SecurityScorecard uses a continuous scanning cadence to assess a company’s digital footprint. Scanning runs continuously to enable faster detection and improve coverage of potential security issues, helping customers maintain a more up-to-date view of their security posture and cyber risk.
How scanning works
With continuous scanning enabled:
A company’s entire digital footprint is scanned on an ongoing basis
Scans target known assets in the footprint rather than using a broad IPv4 dragnet approach
The upgraded scanning infrastructure provides more precise and consistent coverage
This allows SecurityScorecard to detect changes in a company’s attack surface more quickly as assets and configurations evolve.
FAQs
Q. When do scans run?
There is no fixed scan time. Scanning runs continuously rather than on a set daily schedule.

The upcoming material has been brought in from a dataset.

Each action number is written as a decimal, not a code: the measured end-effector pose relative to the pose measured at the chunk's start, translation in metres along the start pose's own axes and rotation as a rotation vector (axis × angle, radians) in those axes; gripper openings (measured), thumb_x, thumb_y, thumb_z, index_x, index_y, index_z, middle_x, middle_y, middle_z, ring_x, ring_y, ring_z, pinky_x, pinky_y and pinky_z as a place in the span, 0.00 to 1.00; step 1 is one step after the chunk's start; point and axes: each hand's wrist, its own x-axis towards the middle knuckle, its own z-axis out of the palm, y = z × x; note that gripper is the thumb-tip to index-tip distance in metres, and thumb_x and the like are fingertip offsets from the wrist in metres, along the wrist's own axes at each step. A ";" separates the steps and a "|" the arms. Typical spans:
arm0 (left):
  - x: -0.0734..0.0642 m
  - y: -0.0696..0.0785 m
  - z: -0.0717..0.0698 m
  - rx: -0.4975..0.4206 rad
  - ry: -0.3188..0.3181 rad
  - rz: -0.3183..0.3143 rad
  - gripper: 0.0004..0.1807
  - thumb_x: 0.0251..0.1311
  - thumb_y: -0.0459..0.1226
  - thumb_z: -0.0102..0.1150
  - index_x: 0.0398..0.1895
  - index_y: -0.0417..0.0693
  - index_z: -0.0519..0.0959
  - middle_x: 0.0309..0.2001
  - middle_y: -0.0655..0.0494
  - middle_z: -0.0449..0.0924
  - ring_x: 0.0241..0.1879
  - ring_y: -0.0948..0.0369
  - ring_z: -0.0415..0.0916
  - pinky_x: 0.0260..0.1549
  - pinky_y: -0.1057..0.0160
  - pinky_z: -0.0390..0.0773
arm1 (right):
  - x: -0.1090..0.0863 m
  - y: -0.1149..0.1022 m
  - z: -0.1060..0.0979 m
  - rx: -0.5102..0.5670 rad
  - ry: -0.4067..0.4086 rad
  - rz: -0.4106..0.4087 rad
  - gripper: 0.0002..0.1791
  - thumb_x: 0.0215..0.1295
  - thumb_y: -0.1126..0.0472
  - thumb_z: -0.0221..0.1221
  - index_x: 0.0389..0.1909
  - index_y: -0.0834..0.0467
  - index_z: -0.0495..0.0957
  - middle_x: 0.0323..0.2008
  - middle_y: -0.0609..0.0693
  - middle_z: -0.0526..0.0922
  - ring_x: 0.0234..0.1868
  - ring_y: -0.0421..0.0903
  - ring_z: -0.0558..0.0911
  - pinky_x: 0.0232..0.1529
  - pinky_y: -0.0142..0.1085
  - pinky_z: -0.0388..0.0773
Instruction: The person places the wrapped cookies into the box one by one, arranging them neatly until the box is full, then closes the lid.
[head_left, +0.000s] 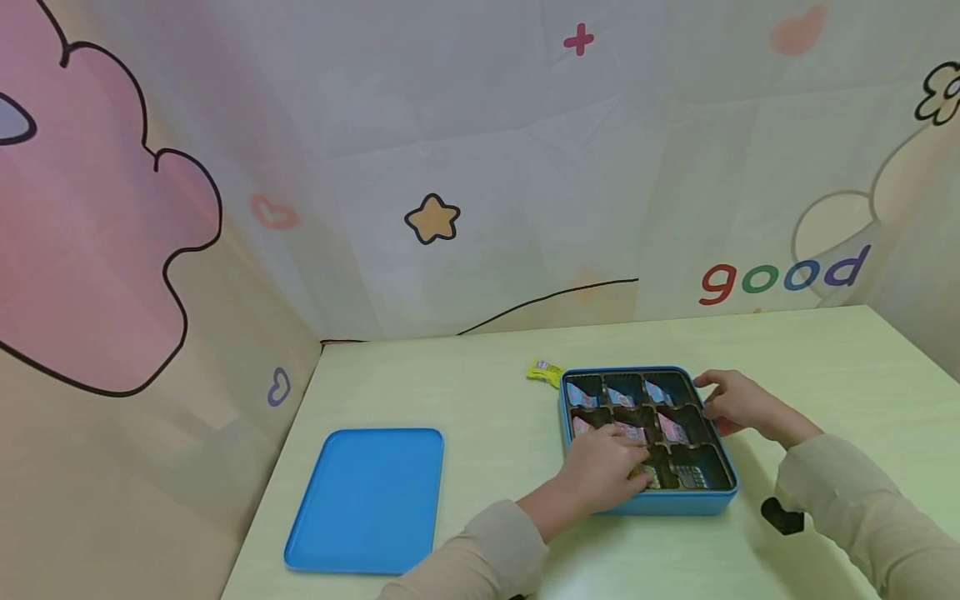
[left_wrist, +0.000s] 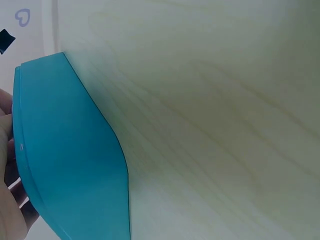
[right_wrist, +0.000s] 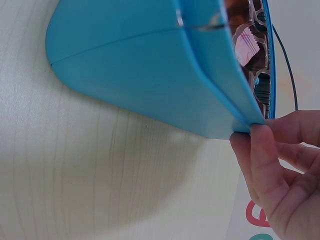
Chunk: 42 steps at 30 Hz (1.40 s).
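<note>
A blue tin point(head_left: 667, 503) stands on the table with a dark divided tray inside. Small wrapped candies lie in its compartments: blue ones in the back row, pink candies point(head_left: 672, 428) in the middle. My left hand point(head_left: 603, 471) reaches over the front left of the tin, fingertips down at a front compartment beside a yellowish candy point(head_left: 649, 477). Whether those fingers pinch anything is hidden. At the tin's right side, my right hand point(head_left: 742, 403) holds the rim near the back corner; thumb and fingers point(right_wrist: 262, 145) meet at that edge in the right wrist view.
A blue lid point(head_left: 367, 500) lies flat on the table to the left. Behind the tin's back left corner is a yellow-green wrapped candy point(head_left: 544, 372). A printed cloth backdrop point(head_left: 510, 183) rises along the table's back edge.
</note>
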 end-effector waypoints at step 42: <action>-0.006 -0.020 0.004 -0.117 0.105 0.061 0.15 0.59 0.49 0.49 0.46 0.61 0.78 0.51 0.67 0.76 0.50 0.71 0.72 0.41 0.75 0.74 | 0.001 0.002 0.000 -0.005 0.006 0.000 0.28 0.54 0.71 0.50 0.55 0.78 0.54 0.36 0.68 0.74 0.23 0.43 0.77 0.28 0.39 0.80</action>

Q. Are all issue types scanned on the same cadence?
Most issue types are scanned continuously, though scan frequency varies by issue type.
For details on how our scoring works, see our Scoring Methodology Whitepaper.
Q. Does continuous scanning result in more issue findings?
It can. Faster scanning increases the likelihood of detecting issues if they are present. Any newly detected issues appear in the platform under their respective issue types and can be reviewed in the History page for your scorecard.
Q. Will SecurityScorecard scan and show more assets (IPs and domains) with this scanning cadence?
No. SecurityScorecard scans a company’s existing digital footprint to detect potential issue findings. The scanning cadence does not expand or add new assets to a scorecard.
A company’s digital footprint can change over time as assets are added or removed, and this change can be reviewed in the Attribution Log.
Q. Do scores update faster with this scanning cadence?
No. Score calculation timing remains the same. Main scorecards typically update within 2-3 days. For more information, see What is a Scoring Date?
Q. Does the scanning cadence impact issue decay periods?
No. Issue decay periods remain unchanged.
Q. Do custom scorecards use the same scanning cadence?
Yes, all scorecards are scanned using the same cadence.
Q. Does the scanning cadence increase load on customer web applications?
No, the scanning cadence does not increase load on customer environments.